La légalisation de l'euthanasie changerait radicalement la société. L'interdiction de s'entretuer est la pierre angulaire du droit et des relations humaines, accentuant notre égalité respective, soit l'un des fondements essentiels de la démocratie. Dans le monde d'aujourd'hui, où prime l'individualisme exacerbé, où les valeurs partagées disparaissent, enlever cette prohibition serait particulièrement dangereux.
Il est très difficile de contrôler la pratique de l'euthanasie légalisée. Comme l'expérience aux Pays-Bas le démontre, les restrictions et les mesures de sauvegarde sont souvent contournées, et les circonstances dans lesquelles l'euthanasie est permise ne cessent de s'étendre. Ainsi, à l'automne 2008, l'infanticide (le meurtre d'enfants demandé par leurs parents) est devenu légal aux Pays-Bas, avec la mise en oeuvre du «Protocole de Groningen».

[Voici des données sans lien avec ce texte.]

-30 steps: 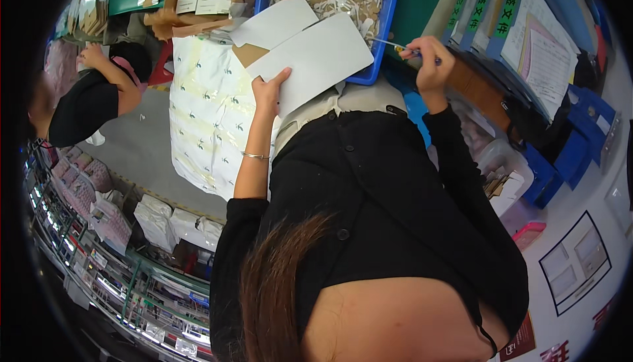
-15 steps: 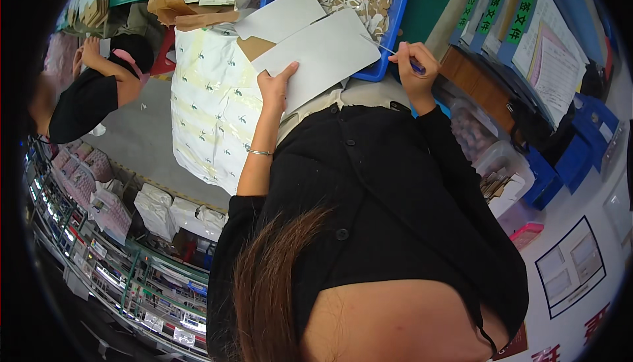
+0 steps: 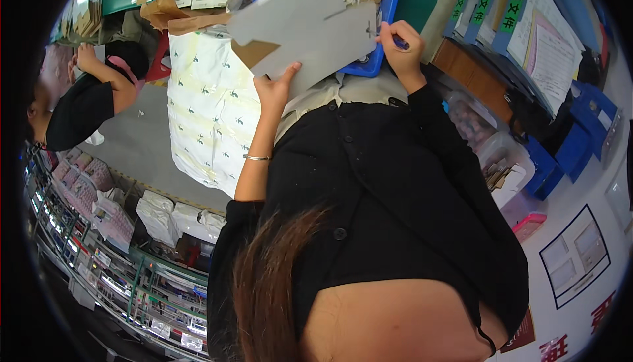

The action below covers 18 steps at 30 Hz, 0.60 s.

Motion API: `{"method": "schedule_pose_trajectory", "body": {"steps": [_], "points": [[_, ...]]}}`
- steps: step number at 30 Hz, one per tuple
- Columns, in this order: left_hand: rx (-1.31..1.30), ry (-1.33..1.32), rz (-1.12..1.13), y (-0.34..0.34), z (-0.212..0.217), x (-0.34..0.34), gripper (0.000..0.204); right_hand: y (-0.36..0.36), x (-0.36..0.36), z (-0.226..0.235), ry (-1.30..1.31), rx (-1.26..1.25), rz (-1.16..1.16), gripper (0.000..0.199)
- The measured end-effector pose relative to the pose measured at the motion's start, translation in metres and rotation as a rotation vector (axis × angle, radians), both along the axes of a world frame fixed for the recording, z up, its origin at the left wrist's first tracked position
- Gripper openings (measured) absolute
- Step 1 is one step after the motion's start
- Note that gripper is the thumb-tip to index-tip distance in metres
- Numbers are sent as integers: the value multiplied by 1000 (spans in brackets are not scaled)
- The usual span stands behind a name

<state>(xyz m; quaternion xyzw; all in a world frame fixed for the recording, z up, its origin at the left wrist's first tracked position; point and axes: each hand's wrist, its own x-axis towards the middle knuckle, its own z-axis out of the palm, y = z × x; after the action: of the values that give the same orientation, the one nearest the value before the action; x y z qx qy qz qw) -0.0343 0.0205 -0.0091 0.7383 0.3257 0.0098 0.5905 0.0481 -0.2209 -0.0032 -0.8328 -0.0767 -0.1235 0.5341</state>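
Note:
My left hand (image 3: 273,91) grips a white cardboard sheet (image 3: 333,49) at its near left edge, thumb on top; the fingers underneath are hidden. A brown patch of cardboard (image 3: 254,53) shows at the sheet's left side, beside a second white flap (image 3: 283,12). My right hand (image 3: 405,52) is closed around the blue handle of a slim tool (image 3: 399,43). Its thin tip lies at the sheet's right edge, by a small slit; the exact kind of tool is not clear. Below the sheet stands a blue bin (image 3: 391,12) with white and brown cardboard scraps.
A white patterned wrapped bundle (image 3: 208,111) lies to the left. Beyond it is an opened brown carton (image 3: 161,14) with printed papers. Blue file binders (image 3: 511,16) and clear plastic boxes (image 3: 504,157) stand on the right. Another person (image 3: 86,105) works at far left.
The white sheet and its flap have tilted and shifted up. My right hand has moved slightly left and up, bringing the tool's tip to the sheet's right edge. My left hand keeps its hold.

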Motion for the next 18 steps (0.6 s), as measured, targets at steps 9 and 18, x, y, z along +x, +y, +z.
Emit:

Aujourd'hui, la douleur intraitable devient chose rare. Si de tels cas se présentent, la «sédation palliative» (sommeil induit) peut être utilisée. Une meilleure formation des professionnels de la santé en gestion de la douleur viendrait régler certaines difficultés actuelles (cela présuppose que des budgets suffisants y soient consentis).
Or, les soins palliatifs, et même les soins curatifs, sont les premières victimes de la légalisation de l'euthanasie. Là où l'euthanasie a été légalisée, les budgets affectés aux soins palliatifs, aussi appelés «soins de confort» (par exemple, traitement de la douleur, atténuation des symptômes), et même aux soins curatifs, ont connu des compressions importantes, à un point tel que, par exemple, le suicide assisté est couvert mais pas les traitements de chimiothérapie (Orégon, États-Unis).
La légalisation de l'euthanasie changerait radicalement le monde de la médecine. Les études montrent que nous avons un instinct naturel qui nous empêche de tuer nos frères humains et que pour ce faire nous devons les déshumaniser. Ainsi, l'euthanasie créé une situation où l'instinct des médecins de ne pas tuer doit être «cassé», et les patients, déshumanisés. Comme l'histoire nous le montre, il s'agit là d'avenues très dangereuses à emprunter. En outre, là où l'euthanasie a été légalisée, les patients deviennent fort appréhensifs des protocoles de traitements et les refusent ; plusieurs médecins trouvent les patients tellement difficiles à traiter qu'ils quittent leur pays pour aller pratiquer ailleurs, là où les liens de confiance n'ont pas été brimés par la légalisation de l'euthanasie et du suicide assisté. D'autres médecins quittent leur pays parce qu'ils sont forcés de tuer les patients contre leur gré (contre le gré du médecin et/ou sans le consentement ou la demande du patient) ;
En somme, les risques et les conséquences pour la société de légaliser l'euthanasie sont beaucoup plus importants que tout bénéfice éventuel que quelques personnes pourraient en retirer. Investir davantage dans les choix affirmatifs de la vie, dans la solidarité et l'entraide, demeure la voie la plus salutaire pour le mieux-être tant de la société dans son ensemble que des individus qui la composent. Semons la vie et nous récolterons la santé et la vie. Semons la mort et nous récolterons la maladie et la mort. Le rouleau compresseur est à nos portes.